Proofpoint, a next-generation security company, found the malware on 16 February. Its researchers found new ransomware named ‘Locky’ being distributed via MS Word documents containing malicious macros.
It stands out because it is being delivered by the same actor behind many of the Dridex campaigns (iTWire report here) tracked over the last year.
In this campaign, messages from random senders with the subject "ATTN: Invoice J-12345678" deliver an attachment "invoice_J-12345678.doc". The attachments are MS Word documents containing macros which download and install the Locky ransomware. The botnet (a group of infected machines running a spam bot) delivering the spam is the same botnet that distributes the vast majority of messages bearing the Dridex banking Trojan.

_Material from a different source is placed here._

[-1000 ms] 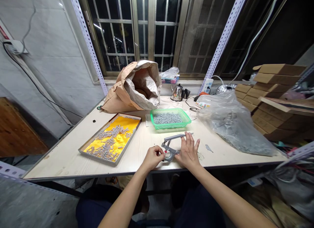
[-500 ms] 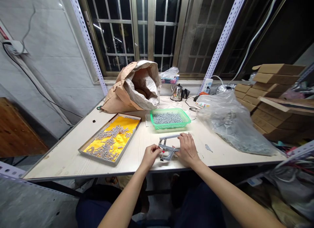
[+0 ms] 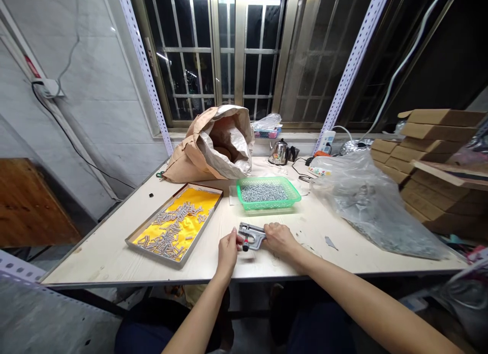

The ransomware encrypts files based on their extension and uses notepad to display the ransom message. It also replaces the Desktop background with the ransom message. If the user visits the onion (or tor2web) links specified in the ransom message, they are instructed to buy Bitcoins, send them to a certain Bitcoin address, and then refresh the page to wait for the decryptor download. There is no guarantee that the key will be provided if you pay.
At this stage antivirus company coverage is limited and once encrypted you will lose your files unless you have recent backup.
It is mainly aimed at corporate targets. Sysadmins should check to see if there are .locky extension files on network shares. If so, look at the owner in the on_Locky_recover_instructions.txt file in each folder. Then lock the owners Active Directory user and computer account immediately and take them off the network. The only cure is to rebuild the PC from scratch.
Sysadmins should disable Microsoft Office running macros by default. This will also protect against Dridex.